■ **About this task**:
An exact reproduction of the lines below, from the first through the one with "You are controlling", is the whole answer; pictures have no place in it.

* * * * * * *

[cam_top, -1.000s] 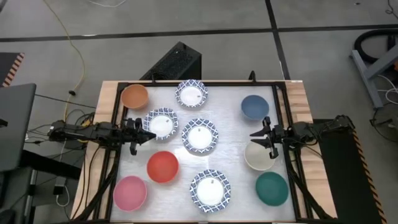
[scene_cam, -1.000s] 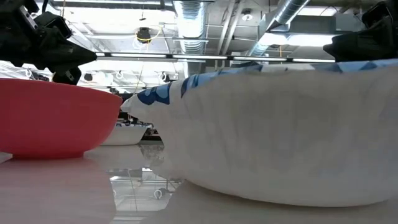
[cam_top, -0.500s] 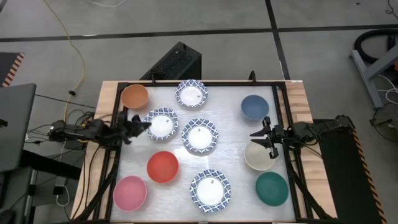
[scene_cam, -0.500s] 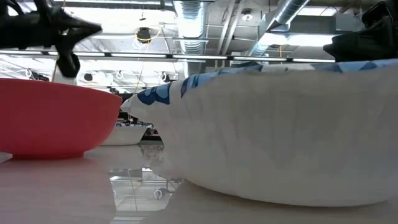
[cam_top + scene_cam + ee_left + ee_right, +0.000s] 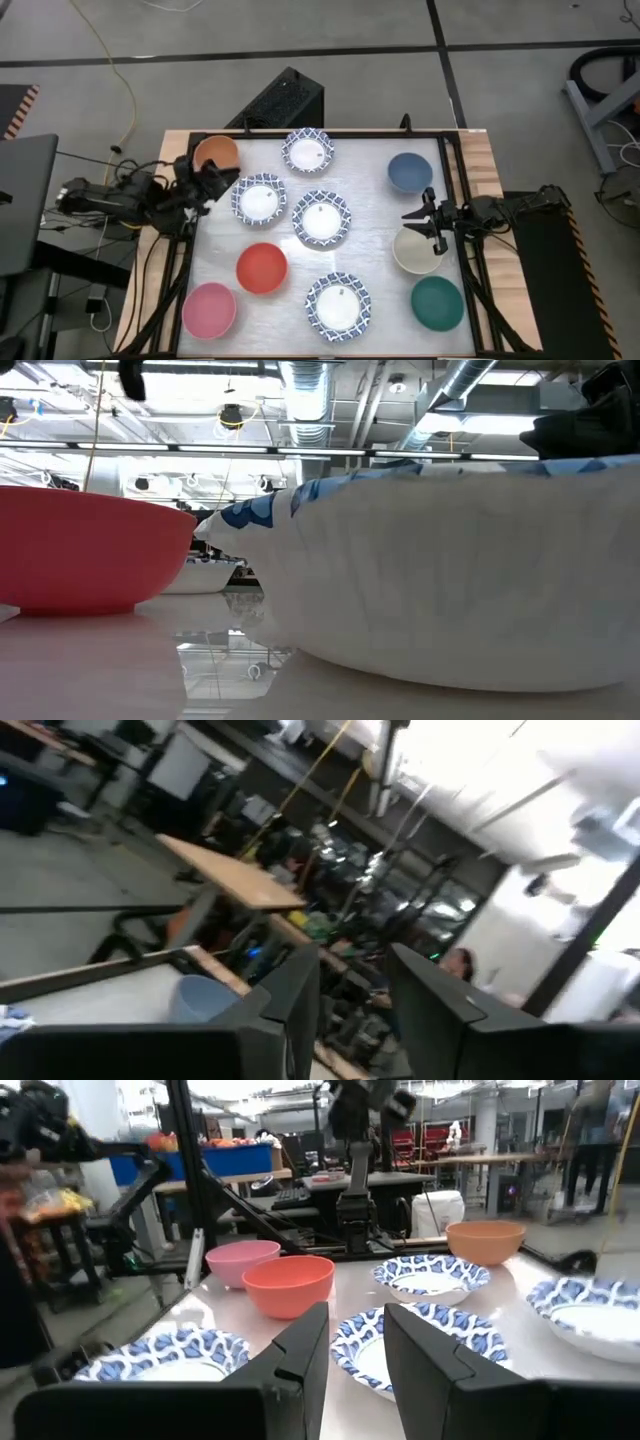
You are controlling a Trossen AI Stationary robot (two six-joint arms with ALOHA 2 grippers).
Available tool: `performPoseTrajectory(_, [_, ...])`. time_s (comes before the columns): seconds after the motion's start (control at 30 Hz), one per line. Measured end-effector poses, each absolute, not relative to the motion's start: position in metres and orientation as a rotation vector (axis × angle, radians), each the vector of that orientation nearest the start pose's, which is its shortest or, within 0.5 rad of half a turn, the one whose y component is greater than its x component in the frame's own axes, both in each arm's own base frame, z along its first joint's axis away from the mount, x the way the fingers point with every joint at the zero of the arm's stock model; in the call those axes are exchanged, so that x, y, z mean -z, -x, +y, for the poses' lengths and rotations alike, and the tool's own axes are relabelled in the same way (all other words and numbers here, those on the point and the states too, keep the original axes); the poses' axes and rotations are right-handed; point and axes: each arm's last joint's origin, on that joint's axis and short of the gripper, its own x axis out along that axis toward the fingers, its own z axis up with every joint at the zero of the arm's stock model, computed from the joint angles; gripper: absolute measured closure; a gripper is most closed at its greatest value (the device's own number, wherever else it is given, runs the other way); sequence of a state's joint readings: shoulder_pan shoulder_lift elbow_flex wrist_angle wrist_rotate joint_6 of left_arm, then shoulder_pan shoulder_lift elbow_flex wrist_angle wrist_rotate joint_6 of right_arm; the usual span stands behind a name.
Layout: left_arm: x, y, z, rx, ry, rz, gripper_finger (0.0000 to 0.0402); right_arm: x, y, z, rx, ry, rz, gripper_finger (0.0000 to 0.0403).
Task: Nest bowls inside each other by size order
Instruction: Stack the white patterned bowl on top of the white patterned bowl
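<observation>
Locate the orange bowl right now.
In the high view the orange bowl sits at the table's far-left corner, left of the farthest blue-rimmed bowl. The left gripper is right beside it, between it and the nearest blue-rimmed bowl.

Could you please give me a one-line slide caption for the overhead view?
Ten separate bowls on the table; left end effector near the orange bowl, right end effector beside the cream bowl.
</observation>
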State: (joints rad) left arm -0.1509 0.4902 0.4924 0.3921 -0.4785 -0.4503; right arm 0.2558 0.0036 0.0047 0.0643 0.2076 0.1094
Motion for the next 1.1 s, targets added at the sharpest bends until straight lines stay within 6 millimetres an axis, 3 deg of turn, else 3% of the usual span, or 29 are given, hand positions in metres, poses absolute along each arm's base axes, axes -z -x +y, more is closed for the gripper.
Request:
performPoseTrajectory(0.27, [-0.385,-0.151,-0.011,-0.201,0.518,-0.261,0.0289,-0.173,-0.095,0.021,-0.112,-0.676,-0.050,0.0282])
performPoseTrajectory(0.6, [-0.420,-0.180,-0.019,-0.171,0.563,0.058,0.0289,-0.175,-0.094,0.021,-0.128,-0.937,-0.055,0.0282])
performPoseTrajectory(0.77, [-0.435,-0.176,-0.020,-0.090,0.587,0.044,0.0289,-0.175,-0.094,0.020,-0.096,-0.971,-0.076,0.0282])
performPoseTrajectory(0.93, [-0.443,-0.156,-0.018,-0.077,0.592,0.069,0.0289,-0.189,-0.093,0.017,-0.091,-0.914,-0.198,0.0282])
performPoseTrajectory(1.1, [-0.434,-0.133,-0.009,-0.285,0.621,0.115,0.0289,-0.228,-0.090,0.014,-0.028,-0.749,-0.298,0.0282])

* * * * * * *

■ **Solution for this problem**:
[cam_top, -1.000s] 
[scene_cam, -1.000s] 
[cam_top, -0.500s] 
[scene_cam, -0.500s] 
[cam_top + scene_cam + ee_left + ee_right, +0.000s] 
You are controlling a Trossen AI Stationary robot (two six-joint arms with ALOHA 2 grippers).

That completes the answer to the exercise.